What is being asked: Print nothing but the lines below starting at the line that holds "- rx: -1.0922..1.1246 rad" and ending at the line that holds "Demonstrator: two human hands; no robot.", including both, each exactly as written.

Material provided:
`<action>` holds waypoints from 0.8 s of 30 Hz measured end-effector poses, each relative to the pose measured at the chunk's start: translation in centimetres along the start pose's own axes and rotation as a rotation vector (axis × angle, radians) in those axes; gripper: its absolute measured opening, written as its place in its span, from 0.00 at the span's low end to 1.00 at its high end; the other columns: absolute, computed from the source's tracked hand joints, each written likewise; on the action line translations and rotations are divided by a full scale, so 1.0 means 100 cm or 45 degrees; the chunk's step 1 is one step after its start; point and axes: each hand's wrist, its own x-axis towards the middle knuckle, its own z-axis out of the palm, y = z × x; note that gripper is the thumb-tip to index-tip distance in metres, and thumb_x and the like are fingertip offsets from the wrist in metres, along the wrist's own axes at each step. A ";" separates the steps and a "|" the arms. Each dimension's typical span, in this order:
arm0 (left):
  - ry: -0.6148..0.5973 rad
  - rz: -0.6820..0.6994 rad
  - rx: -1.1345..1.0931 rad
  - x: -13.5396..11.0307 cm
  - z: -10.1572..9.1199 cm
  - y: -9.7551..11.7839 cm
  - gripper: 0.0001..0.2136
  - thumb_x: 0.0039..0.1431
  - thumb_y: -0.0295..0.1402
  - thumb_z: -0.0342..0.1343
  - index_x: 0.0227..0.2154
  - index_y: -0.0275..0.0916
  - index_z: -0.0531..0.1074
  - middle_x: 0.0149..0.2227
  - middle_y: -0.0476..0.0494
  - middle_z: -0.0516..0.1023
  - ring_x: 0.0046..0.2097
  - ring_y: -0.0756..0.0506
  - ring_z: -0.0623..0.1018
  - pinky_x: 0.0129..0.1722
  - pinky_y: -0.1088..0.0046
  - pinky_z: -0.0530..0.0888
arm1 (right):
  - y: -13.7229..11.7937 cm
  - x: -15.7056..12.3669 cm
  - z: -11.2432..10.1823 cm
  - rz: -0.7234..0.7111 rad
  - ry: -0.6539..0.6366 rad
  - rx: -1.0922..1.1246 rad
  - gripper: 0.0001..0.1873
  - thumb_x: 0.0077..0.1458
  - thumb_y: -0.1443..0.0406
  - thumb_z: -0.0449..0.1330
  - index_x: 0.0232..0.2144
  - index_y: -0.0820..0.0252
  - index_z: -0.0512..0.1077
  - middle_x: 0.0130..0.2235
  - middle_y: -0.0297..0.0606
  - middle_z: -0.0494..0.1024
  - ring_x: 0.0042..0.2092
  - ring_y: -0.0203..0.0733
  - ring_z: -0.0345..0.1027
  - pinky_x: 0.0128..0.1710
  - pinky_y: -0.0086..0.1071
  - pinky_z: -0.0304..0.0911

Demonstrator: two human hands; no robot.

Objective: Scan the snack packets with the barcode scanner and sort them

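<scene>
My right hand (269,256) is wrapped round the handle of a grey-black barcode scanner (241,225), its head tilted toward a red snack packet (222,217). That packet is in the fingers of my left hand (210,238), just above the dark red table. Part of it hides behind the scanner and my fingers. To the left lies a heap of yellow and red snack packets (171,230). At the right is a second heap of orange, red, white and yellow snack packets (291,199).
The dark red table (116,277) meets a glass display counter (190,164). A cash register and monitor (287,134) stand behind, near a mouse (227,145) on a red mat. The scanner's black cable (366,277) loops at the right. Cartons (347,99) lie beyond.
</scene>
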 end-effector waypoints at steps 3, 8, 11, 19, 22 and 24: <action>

Your response:
  - rx: -1.0922..1.1246 rad
  - gripper: 0.0001..0.1873
  - thumb_x: 0.0077..0.1458
  - thumb_y: -0.1443..0.0406
  - thumb_z: -0.0449..0.1330
  - index_x: 0.0232..0.2144
  - index_y: -0.0820..0.0252
  - index_z: -0.0512..0.1077
  - middle_x: 0.0130..0.2235
  - middle_y: -0.0297..0.0606
  - middle_z: -0.0494..0.1024
  - ring_x: 0.0042..0.2092
  - ring_y: -0.0203..0.0733
  - ring_z: -0.0345..0.1027
  - pinky_x: 0.0128..0.1710
  - pinky_y: -0.0086..0.1071
  - pinky_z: -0.0304..0.0911

Demonstrator: two human hands; no robot.

With that, the exercise is complete.